World J Radiol. Sep 28, 2025; 17(9): 110214
Published online Sep 28, 2025. doi: 10.4329/wjr.v17.i9.110214
Published online Sep 28, 2025. doi: 10.4329/wjr.v17.i9.110214
Figure 1 Typical imaging findings of air and contrast material in the biliary system after endoscopic retrograde cholangiopancreatogra phy.
A and B: Coronal (A) and axial (B) noncontrast computed tomography images showed normal post-intervention findings in a 70-year-old female patient. The patient underwent endoscopic retrograde cholangiopancreatography for choledocholithiasis. Despite having normal post-procedural laboratory values, she presented with abdominal pain and mild guarding upon physical examination. Air was present within the intrahepatic bile ducts and gallbladder (orange arrow). Contrast material used during the endoscopic retrograde cholangiopancreatography was visualized as layering within the intrahepatic bile ducts (blue arrow) and the gallbladder (yellow arrow).
Figure 2 Typical imaging finding of acute duodenitis after endoscopic retrograde cholangiopancreatography.
A and B: Axial (A) and coronal (B) noncontrast computed tomography images revealed post-endoscopic retrograde cholangiopancreatography acute reversible duodenitis in a 26-year-old female patient. Following sphincterotomy, epigastric pain and dyspeptic symptoms developed the next day. Due to the persistence of symptoms during follow-up, imaging was performed. Periduodenal fat stranding (yellow arrow) and increased thickness with submucosal edema of the duodenal wall (purple arrow) were observed. Minimal fluid was noted in the pancreaticoduodenal groove (orange arrow). Expected post-procedural findings include intraductal air within the biliary tree (white arrow) and contrast material within the gallbladder (blue arrow).
Figure 3 Necrotizing pancreatitis, acute necrotic collections, and walled-off necrosis.
A and B: Contrast-enhanced axial computed tomography (CT); C: T2-weighted magnetic resonance imaging (MRI); D: Post-contrast fat-suppressed T1-weighted MRI. A 76-year-old male patient underwent endoscopic retrograde cholangiopancreatography due to choledocholithiasis. On the evening of the procedure, the patient developed acute abdominal pain that was unresponsive to analgesics. Laboratory tests revealed elevated levels of aspartate aminotransferase, alanine aminotransferase, and lipase. Within the following 24 hours, the patient’s condition deteriorated and developed into shock. Subsequently, the patient required vasopressor support and intubation. Contrast-enhanced CT (A and B) was performed due to the severe abdominal pain. The images showed a markedly enlarged pancreas with areas of non-enhancement consistent with necrotizing pancreatitis that was accompanied by peripancreatic edema (yellow arrows). Heterogeneous acute necrotic collections were also observed in the peripancreatic region (blue arrows). Two months later, an MRI was performed for follow-up. On T2-weighted images (C) a collection with a heterogeneous internal structure and defined wall that was consistent with walled-off necrosis was visualized (orange double-sided arrow). There was a significant loss of pancreatic volume due to necrosis. In the post-contrast T1-weighted fat-suppressed image (D), contrast enhancement of the wall of the collection was noted. A small remnant of pancreatic tissue with normal contrast enhancement was observed (purple arrow).

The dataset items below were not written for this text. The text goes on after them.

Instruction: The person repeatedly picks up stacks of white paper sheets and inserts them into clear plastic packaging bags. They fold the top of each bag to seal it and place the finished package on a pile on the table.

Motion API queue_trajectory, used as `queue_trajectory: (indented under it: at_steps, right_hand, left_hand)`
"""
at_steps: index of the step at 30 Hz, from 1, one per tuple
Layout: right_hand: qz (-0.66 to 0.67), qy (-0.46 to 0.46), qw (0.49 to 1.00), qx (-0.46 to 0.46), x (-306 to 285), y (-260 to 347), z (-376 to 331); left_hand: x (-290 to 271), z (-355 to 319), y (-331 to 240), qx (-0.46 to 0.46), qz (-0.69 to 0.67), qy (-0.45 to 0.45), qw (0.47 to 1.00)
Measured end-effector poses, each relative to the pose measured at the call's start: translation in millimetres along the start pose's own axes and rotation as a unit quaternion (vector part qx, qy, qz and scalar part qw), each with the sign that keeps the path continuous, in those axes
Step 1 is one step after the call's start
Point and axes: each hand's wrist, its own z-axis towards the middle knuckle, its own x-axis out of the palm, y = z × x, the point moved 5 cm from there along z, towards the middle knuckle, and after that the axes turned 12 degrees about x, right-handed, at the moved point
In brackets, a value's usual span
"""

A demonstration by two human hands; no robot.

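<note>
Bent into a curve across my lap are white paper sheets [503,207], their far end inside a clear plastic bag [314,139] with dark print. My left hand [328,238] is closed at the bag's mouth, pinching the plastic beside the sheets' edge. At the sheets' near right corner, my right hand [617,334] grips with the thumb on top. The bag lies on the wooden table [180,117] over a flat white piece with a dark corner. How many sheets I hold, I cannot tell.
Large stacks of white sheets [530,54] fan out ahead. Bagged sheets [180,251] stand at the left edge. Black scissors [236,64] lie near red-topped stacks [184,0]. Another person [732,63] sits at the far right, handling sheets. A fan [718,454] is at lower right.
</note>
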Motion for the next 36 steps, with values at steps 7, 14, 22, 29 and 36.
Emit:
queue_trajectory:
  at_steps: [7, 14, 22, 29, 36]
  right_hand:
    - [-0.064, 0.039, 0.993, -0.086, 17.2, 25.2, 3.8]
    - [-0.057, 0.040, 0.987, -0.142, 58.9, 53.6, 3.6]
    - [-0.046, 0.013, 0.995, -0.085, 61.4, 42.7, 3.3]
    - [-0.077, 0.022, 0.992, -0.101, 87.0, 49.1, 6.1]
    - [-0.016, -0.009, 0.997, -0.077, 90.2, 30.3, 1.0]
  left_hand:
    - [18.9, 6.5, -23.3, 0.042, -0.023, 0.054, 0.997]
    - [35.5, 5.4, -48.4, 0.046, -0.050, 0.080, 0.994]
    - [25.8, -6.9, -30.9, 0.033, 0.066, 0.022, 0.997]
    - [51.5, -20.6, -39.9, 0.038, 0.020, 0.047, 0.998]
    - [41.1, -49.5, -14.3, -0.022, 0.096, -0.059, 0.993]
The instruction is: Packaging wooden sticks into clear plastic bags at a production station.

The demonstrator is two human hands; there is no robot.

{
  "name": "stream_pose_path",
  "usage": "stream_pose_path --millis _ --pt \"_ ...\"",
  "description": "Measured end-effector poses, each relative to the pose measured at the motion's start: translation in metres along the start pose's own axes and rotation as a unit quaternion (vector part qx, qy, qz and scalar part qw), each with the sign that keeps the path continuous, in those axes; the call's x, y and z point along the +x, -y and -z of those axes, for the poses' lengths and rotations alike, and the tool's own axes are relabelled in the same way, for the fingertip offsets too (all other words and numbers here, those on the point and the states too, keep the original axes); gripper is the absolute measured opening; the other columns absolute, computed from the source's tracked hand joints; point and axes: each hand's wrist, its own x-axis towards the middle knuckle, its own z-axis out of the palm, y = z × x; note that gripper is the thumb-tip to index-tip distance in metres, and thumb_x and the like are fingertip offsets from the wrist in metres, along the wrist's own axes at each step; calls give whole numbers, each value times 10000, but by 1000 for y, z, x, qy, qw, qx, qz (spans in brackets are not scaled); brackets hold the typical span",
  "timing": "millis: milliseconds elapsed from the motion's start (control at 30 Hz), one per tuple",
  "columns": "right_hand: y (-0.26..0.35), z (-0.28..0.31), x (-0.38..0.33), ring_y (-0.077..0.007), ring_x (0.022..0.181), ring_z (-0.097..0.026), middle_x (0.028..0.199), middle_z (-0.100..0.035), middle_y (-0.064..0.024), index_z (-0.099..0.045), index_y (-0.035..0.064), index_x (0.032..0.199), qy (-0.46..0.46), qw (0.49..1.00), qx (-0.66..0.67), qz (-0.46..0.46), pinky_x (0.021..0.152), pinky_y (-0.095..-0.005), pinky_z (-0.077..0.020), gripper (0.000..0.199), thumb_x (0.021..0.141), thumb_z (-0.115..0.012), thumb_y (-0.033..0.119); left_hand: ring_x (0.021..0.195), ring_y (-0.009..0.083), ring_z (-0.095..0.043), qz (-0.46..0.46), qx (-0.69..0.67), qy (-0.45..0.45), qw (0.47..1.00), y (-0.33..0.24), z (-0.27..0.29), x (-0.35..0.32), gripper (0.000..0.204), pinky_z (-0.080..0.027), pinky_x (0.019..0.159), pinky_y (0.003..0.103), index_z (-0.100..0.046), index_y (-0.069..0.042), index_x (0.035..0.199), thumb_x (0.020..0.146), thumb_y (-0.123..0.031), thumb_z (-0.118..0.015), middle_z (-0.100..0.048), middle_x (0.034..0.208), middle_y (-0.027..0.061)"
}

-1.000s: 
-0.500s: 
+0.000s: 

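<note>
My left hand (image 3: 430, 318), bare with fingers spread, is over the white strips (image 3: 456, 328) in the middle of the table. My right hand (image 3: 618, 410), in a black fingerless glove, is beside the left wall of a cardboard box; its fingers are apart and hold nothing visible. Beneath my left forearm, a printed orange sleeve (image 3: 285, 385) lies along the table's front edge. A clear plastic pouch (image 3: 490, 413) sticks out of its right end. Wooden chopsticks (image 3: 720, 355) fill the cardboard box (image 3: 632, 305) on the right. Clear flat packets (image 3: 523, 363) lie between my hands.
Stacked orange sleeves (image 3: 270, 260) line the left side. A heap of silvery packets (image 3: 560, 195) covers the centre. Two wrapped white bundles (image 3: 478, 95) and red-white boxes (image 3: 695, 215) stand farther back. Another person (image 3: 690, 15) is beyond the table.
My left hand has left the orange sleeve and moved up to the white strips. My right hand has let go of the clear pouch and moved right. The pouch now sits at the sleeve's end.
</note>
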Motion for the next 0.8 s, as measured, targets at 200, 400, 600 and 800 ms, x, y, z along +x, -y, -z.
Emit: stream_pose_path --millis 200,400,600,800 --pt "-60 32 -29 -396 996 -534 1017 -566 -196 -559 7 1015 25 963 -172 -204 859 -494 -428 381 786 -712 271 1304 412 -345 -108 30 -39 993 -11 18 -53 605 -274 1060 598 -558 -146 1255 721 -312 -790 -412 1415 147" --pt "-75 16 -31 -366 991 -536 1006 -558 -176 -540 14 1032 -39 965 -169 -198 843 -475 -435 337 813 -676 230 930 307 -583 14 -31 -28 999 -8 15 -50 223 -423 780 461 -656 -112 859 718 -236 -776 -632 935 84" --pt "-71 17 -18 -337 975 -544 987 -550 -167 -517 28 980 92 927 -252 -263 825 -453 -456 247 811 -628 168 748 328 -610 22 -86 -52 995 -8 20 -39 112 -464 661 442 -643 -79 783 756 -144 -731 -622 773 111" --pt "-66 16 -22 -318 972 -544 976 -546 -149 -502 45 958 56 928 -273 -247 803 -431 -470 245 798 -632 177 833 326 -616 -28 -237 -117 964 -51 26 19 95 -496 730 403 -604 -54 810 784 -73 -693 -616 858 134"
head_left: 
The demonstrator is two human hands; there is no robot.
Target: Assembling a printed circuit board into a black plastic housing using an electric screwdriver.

Figure 4 Interstitial edematous pancreatitis and acute peripancreatic fluid collections.
A-C: Contrast-enhanced coronal and axial computed tomography (CT) images (A and C), coronal T2-weighted magnetic resonance imaging (B); D: Fat-suppressed axial T2-weighted magnetic resonance imaging. The 81-year-old female patient diagnosed with post-endoscopic retrograde cholangiopancreatography pancreatitis had presented with epigastric pain and elevated amylase and C-reactive protein levels. CT images showed preserved pancreatic enhancement that was consistent with the absence of necrosis and peripancreatic fat stranding (blue arrow). The pancreatic enlargement and increased T2 signal intensity were suggestive of edema (purple arrow). The pancreas also exhibited mildly diffuse, lace-like T2 hyperintensity within the parenchyma that was associated with a small acute peripancreatic fluid collection (yellow arrow).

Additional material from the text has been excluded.